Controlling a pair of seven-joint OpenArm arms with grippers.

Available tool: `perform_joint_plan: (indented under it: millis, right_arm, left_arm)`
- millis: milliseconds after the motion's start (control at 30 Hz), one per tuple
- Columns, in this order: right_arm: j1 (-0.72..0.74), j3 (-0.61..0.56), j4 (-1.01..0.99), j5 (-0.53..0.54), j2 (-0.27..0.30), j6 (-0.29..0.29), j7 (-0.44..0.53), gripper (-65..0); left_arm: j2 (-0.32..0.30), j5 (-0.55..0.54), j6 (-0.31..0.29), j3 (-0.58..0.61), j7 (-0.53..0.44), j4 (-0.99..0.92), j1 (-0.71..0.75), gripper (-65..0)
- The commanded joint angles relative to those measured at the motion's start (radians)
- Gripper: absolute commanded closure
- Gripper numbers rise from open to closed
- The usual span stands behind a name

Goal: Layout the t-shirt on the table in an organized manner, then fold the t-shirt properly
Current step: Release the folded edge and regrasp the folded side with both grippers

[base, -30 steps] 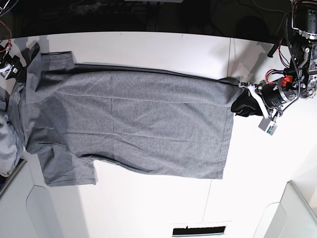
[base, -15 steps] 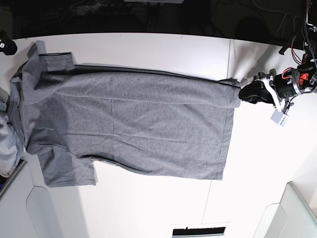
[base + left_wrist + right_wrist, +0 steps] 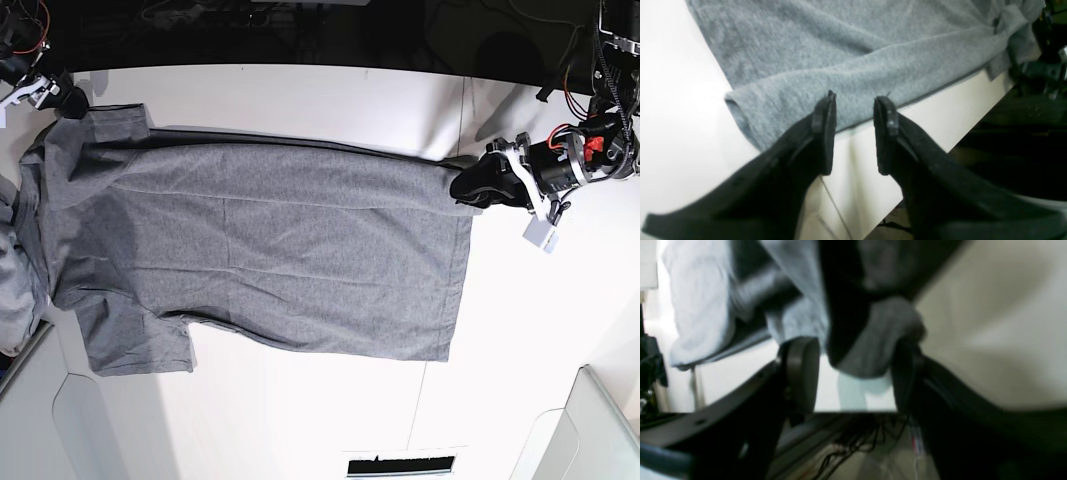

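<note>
Lying flat and spread across the white bench (image 3: 300, 420), the shirt (image 3: 260, 255) has its collar end toward 9 o'clock and its hem toward 3 o'clock in the base view. One sleeve points to 6 o'clock, the other lies near the far edge at 10 o'clock. The left jaws (image 3: 470, 187) sit at the hem's upper corner, at 3 o'clock; in the wrist view (image 3: 853, 100) they stand partly apart with nothing between them, the tips just above the folded hem edge near the bench rim. The right jaws (image 3: 62, 97) are at the sleeve at 10 o'clock; their own view (image 3: 853, 373) is blurred, showing them wide apart with a bunch of grey cloth hanging between them; whether it touches either one I cannot tell.
</note>
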Motion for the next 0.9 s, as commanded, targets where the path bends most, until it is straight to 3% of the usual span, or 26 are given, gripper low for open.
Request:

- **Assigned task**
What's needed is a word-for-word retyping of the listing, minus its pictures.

- **Result for this task**
Controlling a pair of seven-joint OpenArm arms with grippers.

Available tool: `perform_joint_plan: (indented under it: millis, right_arm, left_arm)`
- millis: milliseconds after the motion's start (control at 30 Hz), one per tuple
- Columns, in this order: right_arm: j1 (-0.72..0.74), j3 (-0.61..0.56), j4 (-1.01..0.99), j5 (-0.53..0.54), j2 (-0.27..0.30), j6 (-0.29..0.29), j7 (-0.44..0.53), gripper (-65..0); left_arm: j2 (-0.32..0.30), j5 (-0.55..0.54), j6 (-0.31..0.29), j3 (-0.58..0.61), j7 (-0.53..0.44), j4 (-0.99..0.92), j1 (-0.71..0.75), gripper (-65..0)
- The commanded joint angles relative to those measured at the motion's start (radians)
- Gripper: absolute commanded closure
- Gripper numbers rise from open to closed
- The usual span stands behind a name

Goal: Layout the t-shirt on the table in an organized manner, then fold the t-shirt properly
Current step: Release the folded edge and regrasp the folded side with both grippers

[base, -30 steps] 
[base, -15 steps] 
[base + left_wrist + right_wrist, +0 steps] 

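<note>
Lying flat and spread across the white bench (image 3: 300, 420), the shirt (image 3: 260, 255) has its collar end toward 9 o'clock and its hem toward 3 o'clock in the base view. One sleeve points to 6 o'clock, the other lies near the far edge at 10 o'clock. The left jaws (image 3: 470, 187) sit at the hem's upper corner, at 3 o'clock; in the wrist view (image 3: 853, 100) they stand partly apart with nothing between them, the tips just above the folded hem edge near the bench rim. The right jaws (image 3: 62, 97) are at the sleeve at 10 o'clock; their own view (image 3: 853, 373) is blurred, showing them wide apart with a bunch of grey cloth hanging between them; whether it touches either one I cannot tell.
</note>
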Motion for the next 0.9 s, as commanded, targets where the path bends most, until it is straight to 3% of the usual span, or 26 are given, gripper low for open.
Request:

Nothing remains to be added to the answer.